AMOC-Kollaps könnte Südlichen Ozean zur CO₂-Quelle machen und globale Erwärmung um 0,2°C verstärken
In der Untersuchung simulierten die Wissenschaftlerinnen und Wissenschaftler einen Zusammenbruch der bedeutenden Meeresströmung unter stabilen klimatischen Bedingungen. Das Ergebnis: Der Südliche Ozean könnte sich in der Folge von einer wichtigen CO₂-Senke zu einer Quelle entwickeln. Über mehrere Jahrhunderte hinweg würden dann erhebliche Mengen des bislang im Ozean gespeicherten Kohlendioxids in die Atmosphäre freigesetzt.
Diese zusätzliche Freisetzung von Treibhausgasen hätte direkte Auswirkungen auf die globale Temperaturentwicklung. Laut Studie könnte sich die Erderwärmung dadurch um weitere 0,2 Grad Celsius verstärken. Auch wenn dieser Wert auf den ersten Blick gering erscheint, betonen die Forschenden, dass selbst kleine Temperaturanstiege erhebliche ökologische und gesellschaftliche Folgen nach sich ziehen können.

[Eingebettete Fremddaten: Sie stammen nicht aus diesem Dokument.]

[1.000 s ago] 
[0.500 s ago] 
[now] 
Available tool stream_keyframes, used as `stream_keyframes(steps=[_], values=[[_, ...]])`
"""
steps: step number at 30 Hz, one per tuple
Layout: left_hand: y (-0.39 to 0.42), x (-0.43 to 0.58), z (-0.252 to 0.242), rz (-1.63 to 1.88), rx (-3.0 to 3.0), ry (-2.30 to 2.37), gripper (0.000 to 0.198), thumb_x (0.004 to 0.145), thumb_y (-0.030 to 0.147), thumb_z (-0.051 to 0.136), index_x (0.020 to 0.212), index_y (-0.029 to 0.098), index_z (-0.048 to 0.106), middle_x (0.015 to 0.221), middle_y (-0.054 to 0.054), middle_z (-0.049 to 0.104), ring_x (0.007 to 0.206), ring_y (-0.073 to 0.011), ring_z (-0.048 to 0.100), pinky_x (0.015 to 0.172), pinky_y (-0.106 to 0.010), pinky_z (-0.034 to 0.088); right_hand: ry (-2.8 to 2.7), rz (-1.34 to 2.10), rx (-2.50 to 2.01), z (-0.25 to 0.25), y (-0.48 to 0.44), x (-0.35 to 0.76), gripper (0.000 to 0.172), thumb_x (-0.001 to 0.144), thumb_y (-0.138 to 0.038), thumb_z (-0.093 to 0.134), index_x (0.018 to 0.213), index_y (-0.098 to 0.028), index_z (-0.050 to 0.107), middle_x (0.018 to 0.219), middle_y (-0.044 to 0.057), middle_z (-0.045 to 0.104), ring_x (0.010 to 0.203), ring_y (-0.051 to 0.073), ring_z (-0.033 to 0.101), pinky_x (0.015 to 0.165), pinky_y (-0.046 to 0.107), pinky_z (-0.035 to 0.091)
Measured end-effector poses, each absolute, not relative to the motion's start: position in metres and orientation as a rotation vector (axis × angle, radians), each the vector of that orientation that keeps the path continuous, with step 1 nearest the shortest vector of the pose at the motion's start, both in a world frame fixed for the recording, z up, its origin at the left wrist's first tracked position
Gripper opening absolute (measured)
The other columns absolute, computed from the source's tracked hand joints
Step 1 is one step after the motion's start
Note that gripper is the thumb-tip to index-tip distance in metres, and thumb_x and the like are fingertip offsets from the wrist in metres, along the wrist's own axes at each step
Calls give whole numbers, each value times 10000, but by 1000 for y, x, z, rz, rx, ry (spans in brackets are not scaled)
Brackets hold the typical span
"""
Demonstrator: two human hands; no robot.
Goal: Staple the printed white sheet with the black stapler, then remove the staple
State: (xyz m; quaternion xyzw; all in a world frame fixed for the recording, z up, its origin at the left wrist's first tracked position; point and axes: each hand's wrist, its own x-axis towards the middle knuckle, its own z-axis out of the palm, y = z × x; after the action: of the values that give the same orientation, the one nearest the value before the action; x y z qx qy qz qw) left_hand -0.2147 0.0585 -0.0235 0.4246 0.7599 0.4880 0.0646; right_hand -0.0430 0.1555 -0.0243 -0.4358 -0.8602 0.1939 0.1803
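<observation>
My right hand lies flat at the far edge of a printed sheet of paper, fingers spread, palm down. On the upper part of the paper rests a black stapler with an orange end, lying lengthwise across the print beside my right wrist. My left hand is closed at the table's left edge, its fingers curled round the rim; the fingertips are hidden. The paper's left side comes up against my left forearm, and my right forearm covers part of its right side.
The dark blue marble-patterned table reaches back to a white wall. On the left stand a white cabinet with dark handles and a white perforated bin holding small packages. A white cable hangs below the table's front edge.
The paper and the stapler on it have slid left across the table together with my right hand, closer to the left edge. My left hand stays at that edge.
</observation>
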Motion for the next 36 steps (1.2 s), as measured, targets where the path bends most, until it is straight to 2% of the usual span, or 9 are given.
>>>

Veröffentlicht wurde die Arbeit in der Fachzeitschrift Nature Communications Earth & Environment. Sie unterstreicht die zentrale Rolle der AMOC im Klimasystem der Erde: Die Strömung transportiert warmes Oberflächenwasser in den Nordatlantik und kaltes Tiefenwasser in Richtung Süden und trägt so wesentlich zur Regulierung von Temperaturen und Kohlenstoffkreisläufen bei.
Die Ergebnisse der Studie verdeutlichen, wie empfindlich das Gleichgewicht der Ozeane ist – und welche langfristigen Risiken ein möglicher Zusammenbruch zentraler Strömungssysteme für das globale Klima birgt.